I’ve been talking for some time now about the ICS security community’s awareness that control system vulnerabilities are not enough alone to affect a successful attack on a control system. There must be some understanding of the process which will be controlled by the targeted system. Those discussions have centered on the need for a team of people to conduct a successful attack. The assumption is that the team would need at least a control system expert and a process expert that understands the process involved.
My agreement with that basic premise was shaken a bit here just recently. A reader contacted me with a request for a favor. He worked for a control system security research firm that was pitching some sort of ICS security project to a customer. The customer was a chemical processing facility and the security folks wanted to show a reasonable scenario where a control system vulnerability could be turned into a method of attack.
Now these ICS folks understood the control system side of things real well, but they didn’t know enough about the facility to describe a specific process vulnerability to exploit with their control system knowledge. So, what were they going to do? Go out and hire a process engineer with specific knowledge of that type of facility just to make a pitch? Probably not a good business decision, especially if they couldn’t sell the idea to the customer.
No, what they did was contact their local friendly chemical safety/security gadfly who wrote blog posts about chemical safety and control system security; yep, yours truly. They asked me if I could come up with a process vulnerability that could be exploited by a cyber attack. They didn’t want a detailed plan, just a basic scenario to turn loose their ICS experts on for the purposes of the pitch.
Well, I almost turned them down. The type facility (their OPSEC was good they didn’t tell me the actual facility) was one that I had never been in before (there are plenty of those) and I wasn’t really familiar with the chemistry involved (and there’s lots of those too), so I didn’t have any immediate ideas about what they wanted.
But, I really do hate to admit I don’t know something about everything (I try, I really do), so I decided to do a real quick internet search and see what I could come up with. And sure enough in about 5 minutes I had a copy of a hazard identification document that was part of a PHA for just that kind of facility; actually I had PHA documents for three different facilities in two countries.

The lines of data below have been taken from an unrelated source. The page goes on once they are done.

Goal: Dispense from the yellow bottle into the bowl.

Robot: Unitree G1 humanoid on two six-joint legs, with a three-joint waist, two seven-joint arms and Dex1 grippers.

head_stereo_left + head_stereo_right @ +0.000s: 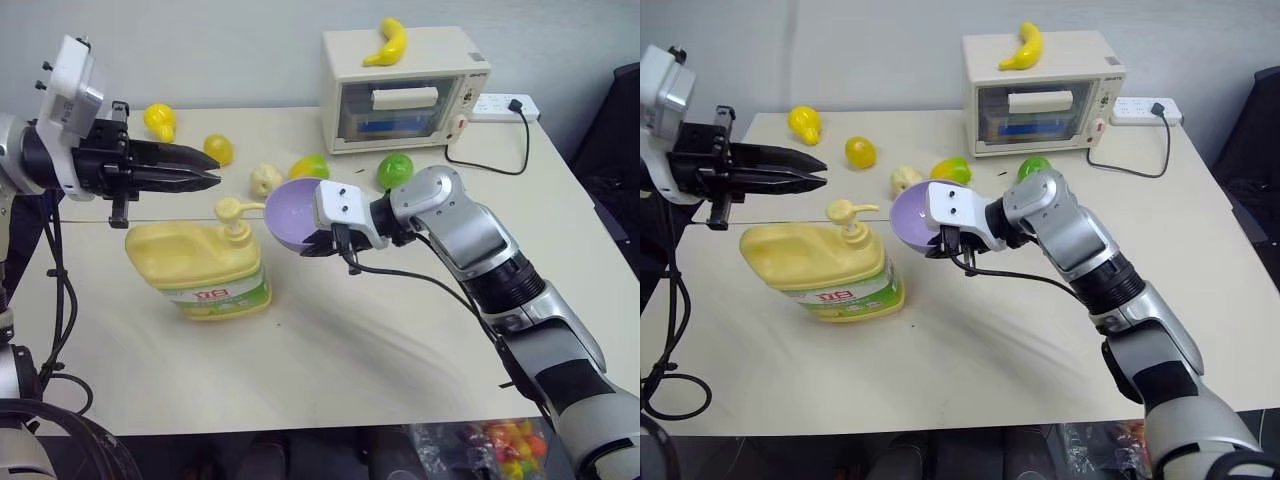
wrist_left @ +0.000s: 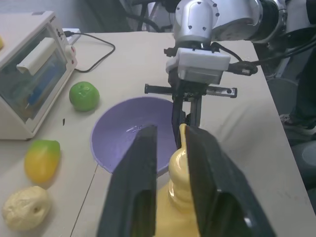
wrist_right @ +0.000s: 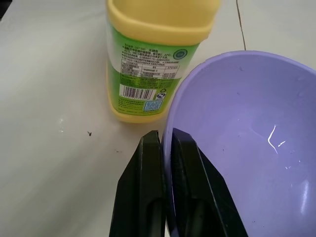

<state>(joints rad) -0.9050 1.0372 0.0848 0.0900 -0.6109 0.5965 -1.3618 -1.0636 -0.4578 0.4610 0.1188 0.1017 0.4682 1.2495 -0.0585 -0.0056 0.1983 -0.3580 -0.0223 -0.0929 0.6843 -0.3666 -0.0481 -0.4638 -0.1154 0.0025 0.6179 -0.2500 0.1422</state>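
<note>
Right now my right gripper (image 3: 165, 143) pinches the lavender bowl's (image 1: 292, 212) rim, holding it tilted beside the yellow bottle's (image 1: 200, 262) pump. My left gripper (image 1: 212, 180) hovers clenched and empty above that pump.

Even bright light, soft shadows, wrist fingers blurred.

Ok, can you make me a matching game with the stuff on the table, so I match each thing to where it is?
Things:
1. banana
2. bowl
3. yellow bottle
4. power strip

Places:
a. standing on the table, under the left gripper
b. on top of the toaster oven
c. on the table behind the toaster oven
d. held up by its rim in the right gripper

Pairs: 1-b, 2-d, 3-a, 4-c
</note>
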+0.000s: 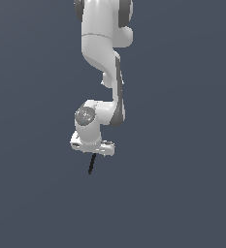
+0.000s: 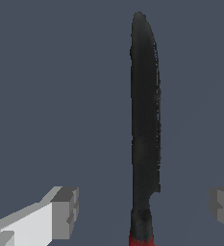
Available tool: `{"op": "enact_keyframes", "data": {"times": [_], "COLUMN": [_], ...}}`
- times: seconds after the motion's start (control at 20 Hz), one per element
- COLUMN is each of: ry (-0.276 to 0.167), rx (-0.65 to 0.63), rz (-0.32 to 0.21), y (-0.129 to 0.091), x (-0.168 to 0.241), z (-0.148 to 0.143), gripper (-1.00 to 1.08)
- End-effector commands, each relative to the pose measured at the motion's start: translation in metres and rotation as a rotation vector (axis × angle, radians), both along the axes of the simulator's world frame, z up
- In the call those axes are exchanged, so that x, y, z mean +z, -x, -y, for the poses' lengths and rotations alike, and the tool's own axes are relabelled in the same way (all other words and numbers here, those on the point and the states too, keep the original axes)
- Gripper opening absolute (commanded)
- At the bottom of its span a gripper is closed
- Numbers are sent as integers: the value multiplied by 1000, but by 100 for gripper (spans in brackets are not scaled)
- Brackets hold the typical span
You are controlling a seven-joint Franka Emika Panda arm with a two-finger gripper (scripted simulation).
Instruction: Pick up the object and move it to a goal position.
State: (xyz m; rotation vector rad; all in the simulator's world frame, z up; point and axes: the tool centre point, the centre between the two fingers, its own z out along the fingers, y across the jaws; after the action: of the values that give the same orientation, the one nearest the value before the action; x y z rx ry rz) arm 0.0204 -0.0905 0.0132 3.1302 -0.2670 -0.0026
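Observation:
The object (image 2: 144,120) is a slender black stick with a red end (image 2: 141,240) at the frame's edge. In the wrist view it lies lengthwise between my two fingers, touching neither. My gripper (image 2: 144,209) is open, with one grey pad (image 2: 66,211) and the other pad (image 2: 223,209) far apart on either side of the stick's red-end part. In the exterior view the object (image 1: 91,163) shows as a thin dark line sticking out just below the white hand of my gripper (image 1: 93,153). The fingers themselves are hidden there.
The white arm (image 1: 102,48) comes down from the top of the exterior view. A plain dark blue-grey ground (image 1: 182,193) fills everything around it. No other objects or edges show.

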Motion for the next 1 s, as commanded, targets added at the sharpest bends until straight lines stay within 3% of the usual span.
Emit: {"op": "enact_keyframes", "data": {"times": [0.0,0.1,0.15,0.95], "ry": [0,0,0,0], "rx": [0,0,0,0], "rz": [2,2,2,3], "y": [-1,-1,-1,1], "x": [-5,-5,-5,3], "z": [0,0,0,-9], "gripper": [100,100,-100,-100]}}
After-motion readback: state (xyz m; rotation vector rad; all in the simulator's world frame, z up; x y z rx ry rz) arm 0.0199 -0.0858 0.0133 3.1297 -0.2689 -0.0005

So I selected the best file, the one with facility schematic and P&IDs for the critical processes and in about 10 minutes I found an interesting process vulnerability. It wouldn’t cause any catastrophic damage or earth shaking releases, but it would certainly shut the facility down while they repaired the damage and rethought their process design. Oh, and the environmentalists would have a PR field day.
So I reported this back to my reader who was very happy (maybe happy enough to make a small contribution to the blog). And then I stopped and thought about what we just did and how easy it really was to do.
If this had been a real group intending to attack the facility, this would be just the first step. But conceptually this is the step that we in the industry have been saying is the hard part of a cyber attack on a chemical facility; understanding the process well enough to determine how to properly attack it. Now there are still lots of things to do to turn this into a successful attack, but it wouldn’t take much more process knowledge than I just provided after less than an hour’s research. The rest of it is pretty much just control system hacking (engineers hate it when I say stuff like that).
Now I am a bit of a process geek and I do seem to have a knack for finding problem areas in processes (much to the chagrin of some of my previous bosses), but there are plenty of people out there with chemical process knowledge and all sorts of radical groups of a wide variety of persuasions have demonstrated how easy it is to recruit disaffected technical professionals.
Oh, and one final thing… Why in the HELL would someone put their PHA documents on the internet? A PHA is nothing more than a detailed look at the hazards associated with your process and a description of how you plan to mitigate those hazards. It is essentially an intelligence work up in preparation for an attack on your facility. Please lock those puppies up tight.